• WHAT YOU NEED TO DO:
Scan the entries below for the word "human" and copy every line where it turns up.

• GIVEN DATA:
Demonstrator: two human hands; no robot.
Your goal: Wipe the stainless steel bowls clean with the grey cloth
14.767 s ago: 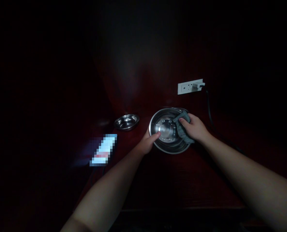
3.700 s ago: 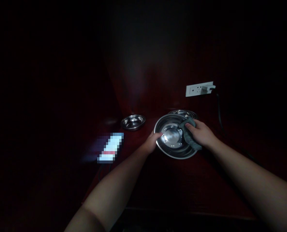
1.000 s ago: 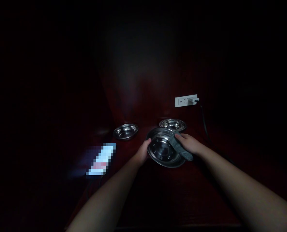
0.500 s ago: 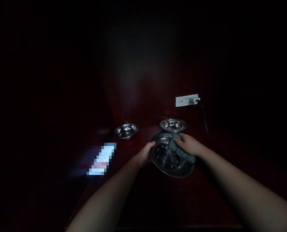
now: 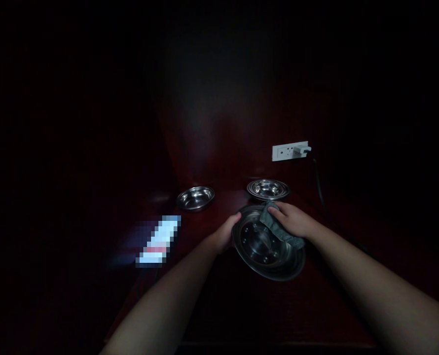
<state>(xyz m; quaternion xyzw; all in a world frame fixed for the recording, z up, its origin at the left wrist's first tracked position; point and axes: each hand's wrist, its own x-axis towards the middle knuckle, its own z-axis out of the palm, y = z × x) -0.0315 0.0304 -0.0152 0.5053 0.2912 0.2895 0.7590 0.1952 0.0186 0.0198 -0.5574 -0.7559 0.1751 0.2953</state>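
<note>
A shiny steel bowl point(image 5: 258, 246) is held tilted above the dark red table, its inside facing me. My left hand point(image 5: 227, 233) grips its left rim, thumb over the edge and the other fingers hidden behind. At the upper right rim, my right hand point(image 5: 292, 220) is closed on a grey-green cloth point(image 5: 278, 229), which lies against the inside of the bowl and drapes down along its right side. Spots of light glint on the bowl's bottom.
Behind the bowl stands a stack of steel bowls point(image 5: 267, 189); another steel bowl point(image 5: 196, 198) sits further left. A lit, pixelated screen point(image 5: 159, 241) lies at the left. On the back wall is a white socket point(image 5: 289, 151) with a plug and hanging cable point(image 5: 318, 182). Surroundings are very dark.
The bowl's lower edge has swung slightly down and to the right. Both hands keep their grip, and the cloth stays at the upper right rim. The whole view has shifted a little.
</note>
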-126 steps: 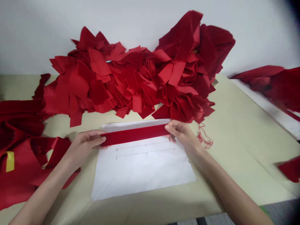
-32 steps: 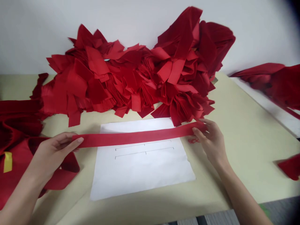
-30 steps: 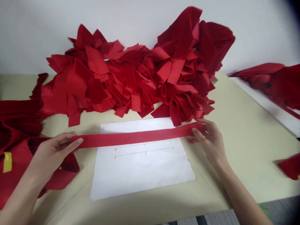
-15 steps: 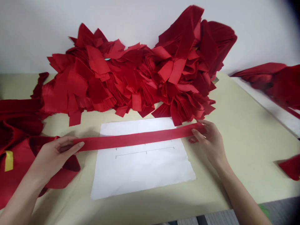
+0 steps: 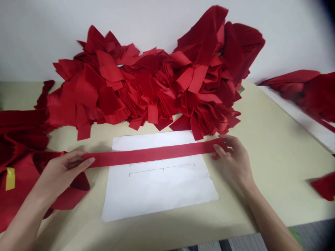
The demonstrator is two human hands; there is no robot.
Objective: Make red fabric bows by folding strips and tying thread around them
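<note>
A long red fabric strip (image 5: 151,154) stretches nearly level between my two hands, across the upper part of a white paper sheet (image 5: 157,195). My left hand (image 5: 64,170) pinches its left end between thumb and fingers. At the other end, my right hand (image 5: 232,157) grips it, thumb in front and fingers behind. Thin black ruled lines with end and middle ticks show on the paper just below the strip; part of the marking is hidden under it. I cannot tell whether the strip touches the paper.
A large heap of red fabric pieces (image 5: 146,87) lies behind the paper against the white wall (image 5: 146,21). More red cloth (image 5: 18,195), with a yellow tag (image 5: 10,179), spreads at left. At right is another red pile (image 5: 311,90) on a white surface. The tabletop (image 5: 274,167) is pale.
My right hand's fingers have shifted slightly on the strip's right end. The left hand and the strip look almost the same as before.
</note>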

• TASK RESULT:
Demonstrator: two human hands; no robot.
The demonstrator is two human hands; there is no robot.

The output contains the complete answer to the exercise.